- TASK OBJECTIVE:
Print the lines below exactly, beginning with the one that contains "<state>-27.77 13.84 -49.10" and stopping after the last line.

- DATA BELOW:
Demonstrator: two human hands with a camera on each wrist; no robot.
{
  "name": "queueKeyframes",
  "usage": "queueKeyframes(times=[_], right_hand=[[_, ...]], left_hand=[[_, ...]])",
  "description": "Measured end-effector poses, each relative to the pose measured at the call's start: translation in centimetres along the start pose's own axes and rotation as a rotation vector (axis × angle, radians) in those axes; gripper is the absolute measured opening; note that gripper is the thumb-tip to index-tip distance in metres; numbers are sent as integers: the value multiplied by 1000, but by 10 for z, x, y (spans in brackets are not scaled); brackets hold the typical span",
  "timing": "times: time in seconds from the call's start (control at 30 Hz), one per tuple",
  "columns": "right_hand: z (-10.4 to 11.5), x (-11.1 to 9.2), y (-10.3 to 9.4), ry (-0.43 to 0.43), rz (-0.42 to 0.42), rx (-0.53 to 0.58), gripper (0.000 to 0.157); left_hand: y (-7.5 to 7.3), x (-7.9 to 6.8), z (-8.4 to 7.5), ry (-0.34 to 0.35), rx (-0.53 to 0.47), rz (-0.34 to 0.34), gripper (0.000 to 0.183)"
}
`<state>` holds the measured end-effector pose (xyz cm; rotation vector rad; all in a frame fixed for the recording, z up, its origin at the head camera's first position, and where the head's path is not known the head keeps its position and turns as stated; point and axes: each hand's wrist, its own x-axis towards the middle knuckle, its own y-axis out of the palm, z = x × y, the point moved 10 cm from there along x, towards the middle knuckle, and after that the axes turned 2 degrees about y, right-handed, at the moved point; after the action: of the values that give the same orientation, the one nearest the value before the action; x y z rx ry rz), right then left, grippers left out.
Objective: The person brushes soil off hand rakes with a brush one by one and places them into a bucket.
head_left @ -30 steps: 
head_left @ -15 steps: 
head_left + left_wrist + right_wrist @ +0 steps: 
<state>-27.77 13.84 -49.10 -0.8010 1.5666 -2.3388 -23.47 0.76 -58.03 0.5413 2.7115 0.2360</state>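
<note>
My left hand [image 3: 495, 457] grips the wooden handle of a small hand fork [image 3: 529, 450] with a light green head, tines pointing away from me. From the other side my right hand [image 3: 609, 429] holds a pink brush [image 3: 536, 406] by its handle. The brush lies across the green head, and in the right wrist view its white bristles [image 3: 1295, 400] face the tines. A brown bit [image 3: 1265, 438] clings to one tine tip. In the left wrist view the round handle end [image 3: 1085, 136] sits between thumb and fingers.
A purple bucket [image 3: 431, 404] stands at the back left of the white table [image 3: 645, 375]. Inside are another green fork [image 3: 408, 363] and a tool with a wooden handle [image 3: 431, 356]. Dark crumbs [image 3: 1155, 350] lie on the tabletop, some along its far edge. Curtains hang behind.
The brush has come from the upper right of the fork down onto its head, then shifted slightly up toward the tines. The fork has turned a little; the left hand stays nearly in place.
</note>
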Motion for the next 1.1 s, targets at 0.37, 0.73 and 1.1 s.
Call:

- OUTPUT FOR THIS EXERCISE:
<state>-27.77 13.84 -49.10 -0.8010 1.5666 -2.3388 -23.47 0.76 -58.03 0.5413 2.7115 0.2360</state>
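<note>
My left hand [image 3: 495, 457] grips the wooden handle of a small hand fork [image 3: 529, 450] with a light green head, tines pointing away from me. From the other side my right hand [image 3: 609, 429] holds a pink brush [image 3: 536, 406] by its handle. The brush lies across the green head, and in the right wrist view its white bristles [image 3: 1295, 400] face the tines. A brown bit [image 3: 1265, 438] clings to one tine tip. In the left wrist view the round handle end [image 3: 1085, 136] sits between thumb and fingers.
A purple bucket [image 3: 431, 404] stands at the back left of the white table [image 3: 645, 375]. Inside are another green fork [image 3: 408, 363] and a tool with a wooden handle [image 3: 431, 356]. Dark crumbs [image 3: 1155, 350] lie on the tabletop, some along its far edge. Curtains hang behind.
The brush has come from the upper right of the fork down onto its head, then shifted slightly up toward the tines. The fork has turned a little; the left hand stays nearly in place.
</note>
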Motion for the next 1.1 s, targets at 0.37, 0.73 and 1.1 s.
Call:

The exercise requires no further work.